Frankly, I think the ideal human diet matches the primate one. Heavy on dairy in childhood, mostly vegan with a small amount of animal intake in adulthood. But neither vegans nor omnis want to accept that, because 1) it would mean vegans would have to accept eating a small amount of animal products and 2) omnis would have to abandon meat as a frequent meal staple and eat it much more rarely (as in once or twice a month), and, they would have to give up dairy foods as adults.
It is common for the young of a species to eat differently from the adults of that species. I believe there is a type of ant that is carniverous as young but vegan as adults.
Kallyn, this was the quote that I agreed with. My post wasn't a defense of vegetarianism or veganism. I don't think the choices I've made are the right choices for everyone to make. I don't think humankind is meant to be vegan.
My choice was made in response to the post-WWII food economy. I'm reluctant to get too far into what I really think because my opinions are a little extreme, and my heart doesn't always agree with my head. What it boils down to is, the way I think humans should eat and shop and live would require a much smaller human population. I don't want people to starve to death. I don't want plague or massive die-offs. On a personal level, I like living in a big city, I like getting to choose what I eat and never worrying about hunger due to crop failure (or scarce wildlife for hunting), I like using the internet and watching television. But I think we've gone a little out of control, and humans would be better off if there were fewer of us, living in smaller settlements where we were intimately connected with the plants and animals we used for sustenance.
There are disadvantages to that way of living (reduced access to quality health care, increased tribalism, increased xenophobia,) but I think that as far as care of the planet and our species is concerned, the pros outweigh the cons. A large proportion of the human population is completely divorced from all knowledge of food production. We're dependent on oil and dependent on the corporations that rule the global economy. It's dangerous. When the oil supply runs out (or just gets too expensive to use) we're going to be in big trouble. Never in history have the stakes been so high. In the past, if an area experienced drought or plague, or a government fell to war, the danger was only regional. There might be a large loss of life, but it was limited. Now, with developing nations depending on our food supply, and with our country depending on other countries for medical supplies and other imports, billions of people will starve when we run out of oil to run the machines that plant and harvest our crops, not to mention transport them across the country and around the world. What will we do when the grocery stores are empty? We don't know how to make our own food. Most of us will die.
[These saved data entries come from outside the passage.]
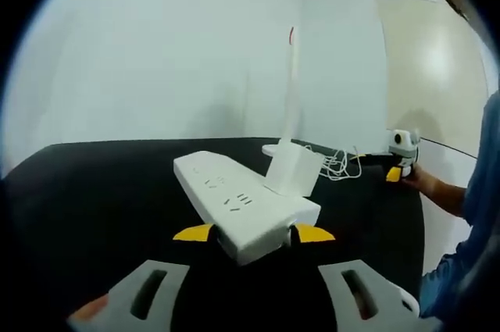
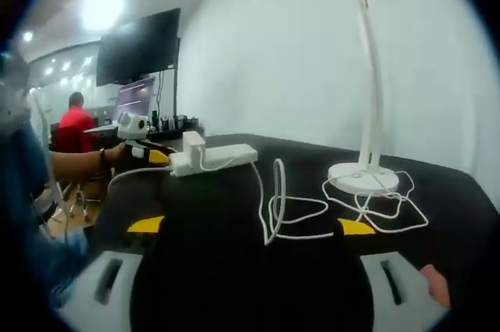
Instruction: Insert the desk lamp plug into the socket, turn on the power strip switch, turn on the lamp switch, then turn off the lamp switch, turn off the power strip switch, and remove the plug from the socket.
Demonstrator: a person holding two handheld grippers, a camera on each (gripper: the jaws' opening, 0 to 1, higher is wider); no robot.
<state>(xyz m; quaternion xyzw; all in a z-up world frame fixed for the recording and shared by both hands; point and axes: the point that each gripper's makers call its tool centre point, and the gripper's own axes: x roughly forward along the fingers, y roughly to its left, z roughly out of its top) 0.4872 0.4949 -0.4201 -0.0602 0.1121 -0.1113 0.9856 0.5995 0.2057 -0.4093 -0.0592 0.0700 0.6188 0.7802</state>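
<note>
My left gripper (image 1: 254, 232) clamps the near end of the power strip (image 1: 242, 203), where the plug (image 1: 294, 170) already sits in its socket. My right gripper (image 2: 251, 226) hangs wide apart and empty over the coiled cord (image 2: 285, 207), the lamp (image 2: 364, 168) near the surface's far edge. I judge a switch comes next, needing a precise press.

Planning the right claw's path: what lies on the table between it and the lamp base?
In the right gripper view, loops of the white cord lie on the black table between the right claw and the lamp base.
</note>
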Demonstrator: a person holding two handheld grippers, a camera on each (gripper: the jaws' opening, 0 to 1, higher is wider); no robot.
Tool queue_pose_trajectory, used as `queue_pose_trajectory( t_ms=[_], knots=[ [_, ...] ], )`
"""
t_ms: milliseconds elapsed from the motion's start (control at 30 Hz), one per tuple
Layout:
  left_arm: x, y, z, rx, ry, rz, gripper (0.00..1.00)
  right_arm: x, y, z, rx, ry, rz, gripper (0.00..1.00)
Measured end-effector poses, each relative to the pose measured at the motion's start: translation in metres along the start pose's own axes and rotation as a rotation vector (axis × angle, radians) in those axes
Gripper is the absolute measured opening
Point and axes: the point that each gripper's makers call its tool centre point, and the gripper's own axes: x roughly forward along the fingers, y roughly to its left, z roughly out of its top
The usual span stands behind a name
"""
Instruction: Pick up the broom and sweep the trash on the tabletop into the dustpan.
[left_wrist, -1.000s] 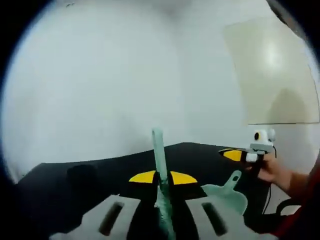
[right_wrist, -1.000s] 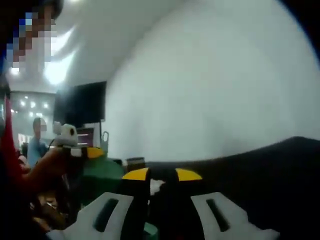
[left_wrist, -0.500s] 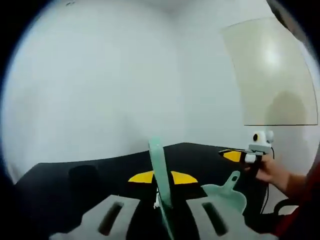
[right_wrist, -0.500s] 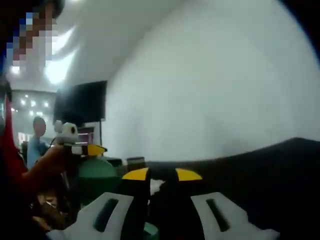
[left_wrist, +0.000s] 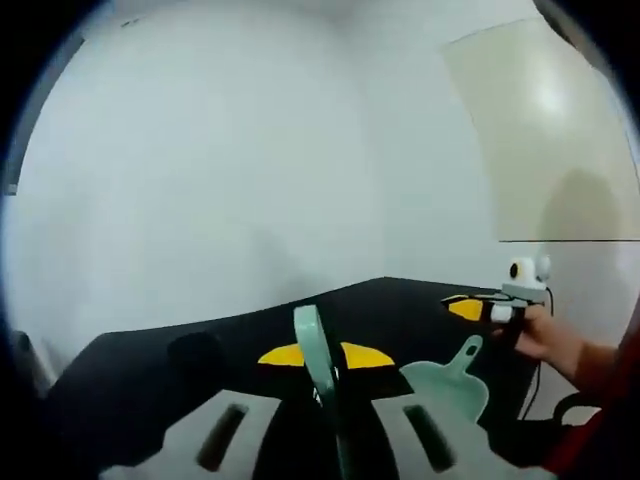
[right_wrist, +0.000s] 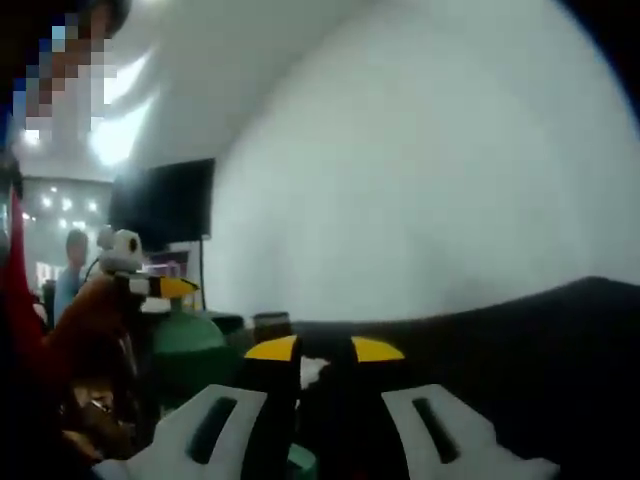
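Here, in the left gripper view, the left gripper with yellow-tipped jaws is clamped on the pale green plastic broom handle, which rises between the jaws and tilts slightly left. Just right of it, on the black tabletop, lies the pale green plastic dustpan, its short handle pointing up and away toward the far right. Farther right, a person's hand carries the right gripper, seen from the side with its yellow tip pointing left, near the dustpan's handle without touching it. A plain white wall fills the background, with a beige panel at the upper right.

The right gripper view looks along its own yellow-tipped jaws; something pale sits between them and a bit of green shows low down, but whether they grip anything I cannot tell. At its left, a hand holds the left gripper above a dark green rounded shape, with a dark screen and ceiling lights behind.
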Motion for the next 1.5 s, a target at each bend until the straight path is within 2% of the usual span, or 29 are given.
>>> queue_pose_trajectory(
  t_ms=[67,233,300,367,433,533,633,733,800,867,900,933,1033,1133,1233,1267,1300,1367,1400,1433,1500],
  knots=[
    [-0.004,-0.004,0.005,-0.019,-0.023,-0.019,0.07,0.000,0.000,0.000,0.001,-0.001,0.000,0.21],
    [-0.001,-0.008,0.002,-0.058,-0.038,-0.075,0.05,0.000,0.001,0.000,-0.002,0.000,0.002,0.21],
    [-0.003,-0.012,0.008,-0.101,-0.067,-0.109,0.04,0.000,0.001,0.001,-0.003,-0.002,0.001,0.21],
    [-0.006,-0.009,0.015,-0.080,-0.077,-0.112,0.04,-0.001,0.000,0.001,0.001,-0.005,-0.001,0.21],
    [-0.009,0.003,0.022,0.002,-0.083,-0.063,0.04,-0.001,-0.002,0.003,0.017,-0.012,-0.004,0.21],
    [-0.018,0.021,0.036,0.071,-0.099,0.008,0.04,-0.002,-0.006,0.002,0.070,-0.008,-0.016,0.21],
    [-0.023,0.034,0.040,0.091,-0.109,0.037,0.04,-0.004,-0.006,0.002,0.330,0.020,0.017,0.21],
    [-0.028,0.048,0.037,0.106,-0.118,0.057,0.04,-0.013,-0.011,0.005,0.450,0.033,-0.014,0.21],
    [-0.029,0.055,0.034,0.114,-0.124,0.069,0.04,-0.026,-0.018,0.000,0.538,0.091,-0.095,0.22],
    [-0.029,0.059,0.034,0.126,-0.136,0.082,0.04,-0.041,-0.020,-0.005,0.628,0.109,-0.190,0.23],
    [-0.029,0.061,0.034,0.136,-0.143,0.088,0.04,-0.050,-0.023,-0.007,0.671,0.093,-0.252,0.24],
    [-0.030,0.062,0.036,0.151,-0.156,0.098,0.04,-0.055,-0.025,-0.009,0.689,0.079,-0.283,0.25],
    [-0.034,0.066,0.041,0.201,-0.188,0.139,0.04,-0.071,-0.012,-0.022,0.868,0.048,-0.309,0.28],
    [-0.034,0.067,0.042,0.228,-0.196,0.158,0.04,-0.071,0.010,-0.034,0.944,0.094,-0.281,0.32],
    [-0.031,0.064,0.042,0.231,-0.198,0.143,0.04,-0.067,0.011,-0.047,0.961,0.134,-0.294,0.32],
    [-0.031,0.062,0.041,0.227,-0.201,0.136,0.04,-0.062,0.018,-0.051,1.033,0.153,-0.265,0.32],
    [-0.030,0.061,0.041,0.228,-0.202,0.133,0.04,-0.057,0.024,-0.053,1.063,0.166,-0.245,0.32],
    [-0.029,0.057,0.039,0.245,-0.198,0.131,0.04,-0.046,0.033,-0.061,1.045,0.193,-0.239,0.33],
    [-0.029,0.057,0.038,0.257,-0.196,0.133,0.04,-0.042,0.039,-0.067,1.080,0.213,-0.239,0.34],
    [-0.029,0.055,0.038,0.263,-0.196,0.134,0.04,-0.038,0.038,-0.070,1.130,0.193,-0.268,0.34],
    [-0.030,0.054,0.040,0.252,-0.219,0.127,0.04,-0.029,0.037,-0.072,1.119,0.186,-0.284,0.31]
  ],
)
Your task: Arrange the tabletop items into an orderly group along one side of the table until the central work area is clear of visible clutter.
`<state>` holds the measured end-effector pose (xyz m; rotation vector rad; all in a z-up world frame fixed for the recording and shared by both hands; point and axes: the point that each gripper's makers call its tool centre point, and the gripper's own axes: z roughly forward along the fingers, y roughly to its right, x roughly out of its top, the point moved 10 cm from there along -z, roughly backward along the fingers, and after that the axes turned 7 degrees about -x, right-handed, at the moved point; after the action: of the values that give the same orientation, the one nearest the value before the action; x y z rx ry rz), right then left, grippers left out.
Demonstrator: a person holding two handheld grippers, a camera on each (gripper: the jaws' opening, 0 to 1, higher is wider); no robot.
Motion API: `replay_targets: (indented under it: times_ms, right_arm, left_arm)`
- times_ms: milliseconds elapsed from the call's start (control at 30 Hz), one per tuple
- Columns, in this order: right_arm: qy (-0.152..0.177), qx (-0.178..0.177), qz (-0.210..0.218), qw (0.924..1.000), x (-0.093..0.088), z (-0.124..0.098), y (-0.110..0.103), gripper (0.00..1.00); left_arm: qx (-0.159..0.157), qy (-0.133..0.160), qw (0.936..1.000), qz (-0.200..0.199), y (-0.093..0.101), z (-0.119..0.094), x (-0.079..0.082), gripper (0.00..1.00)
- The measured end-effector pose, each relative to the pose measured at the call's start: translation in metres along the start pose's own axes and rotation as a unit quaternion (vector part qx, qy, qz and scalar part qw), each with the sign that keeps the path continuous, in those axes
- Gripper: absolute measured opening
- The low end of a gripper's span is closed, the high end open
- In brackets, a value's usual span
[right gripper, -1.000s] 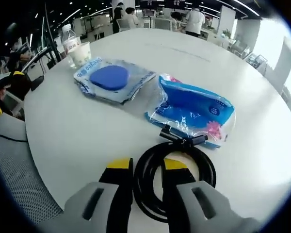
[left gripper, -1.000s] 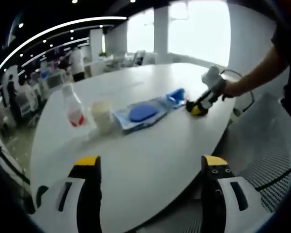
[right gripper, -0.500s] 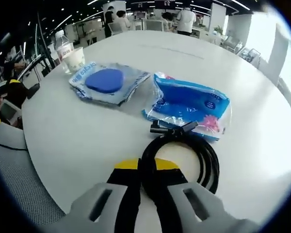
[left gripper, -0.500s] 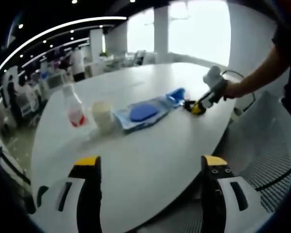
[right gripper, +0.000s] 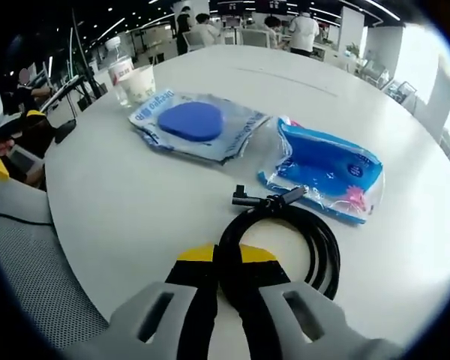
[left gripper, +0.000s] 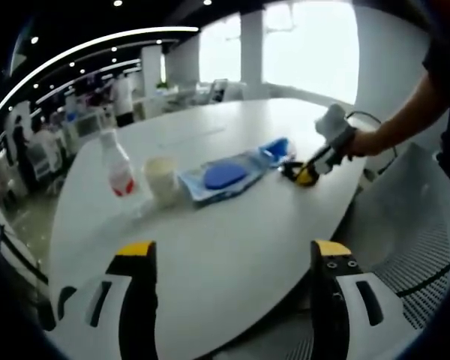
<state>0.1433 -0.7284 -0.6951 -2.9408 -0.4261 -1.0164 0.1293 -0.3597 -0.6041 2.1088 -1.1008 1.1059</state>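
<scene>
My right gripper (right gripper: 226, 256) is shut on the near side of a coiled black cable (right gripper: 285, 244) lying on the white round table (right gripper: 135, 202). Beyond the coil lie a blue plastic pack (right gripper: 326, 169) and a clear bag with a blue oval pad (right gripper: 195, 121). A paper cup (right gripper: 141, 82) and a water bottle (right gripper: 121, 71) stand at the far left. My left gripper (left gripper: 229, 251) hangs open over the table's near edge, far from everything. In the left gripper view the right gripper (left gripper: 309, 171) holds the cable beside the blue pack (left gripper: 274, 148), with the pad bag (left gripper: 223, 176), cup (left gripper: 161, 178) and bottle (left gripper: 117, 163) to its left.
A person's arm (left gripper: 397, 124) reaches in from the right, holding the right gripper. Mesh chairs (left gripper: 412, 225) stand by the table's near edge. Desks and people fill the office behind (right gripper: 285, 30).
The right gripper closed on the cable coil and has dragged it a little toward the table edge, away from the blue pack. The left gripper has stayed open and still.
</scene>
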Motion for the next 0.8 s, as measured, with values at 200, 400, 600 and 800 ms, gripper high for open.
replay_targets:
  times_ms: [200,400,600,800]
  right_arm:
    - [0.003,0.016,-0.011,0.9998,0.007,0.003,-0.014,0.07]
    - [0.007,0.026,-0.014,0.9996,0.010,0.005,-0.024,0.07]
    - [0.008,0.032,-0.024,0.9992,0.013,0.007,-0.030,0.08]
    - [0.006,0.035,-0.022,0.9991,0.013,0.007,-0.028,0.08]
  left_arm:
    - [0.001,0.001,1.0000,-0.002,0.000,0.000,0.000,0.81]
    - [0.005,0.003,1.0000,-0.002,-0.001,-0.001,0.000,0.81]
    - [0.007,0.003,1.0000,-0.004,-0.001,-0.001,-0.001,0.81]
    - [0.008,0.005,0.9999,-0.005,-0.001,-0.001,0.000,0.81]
Full disclosure: I don't garden. I've never grown a plant in my life. I have a black thumb, and manage to kill all the plants I bring home, no matter how hard I try. And I do live in a big city, where I'm dependent on grocery stores and produce grown in California and South America. If what I think of as the worst-case-scenario happens, I'll be among the first in this country to starve out of poor location and sheer ignorance. Like I said, my opinions are a little extreme, and my heart doesn't always follow my head.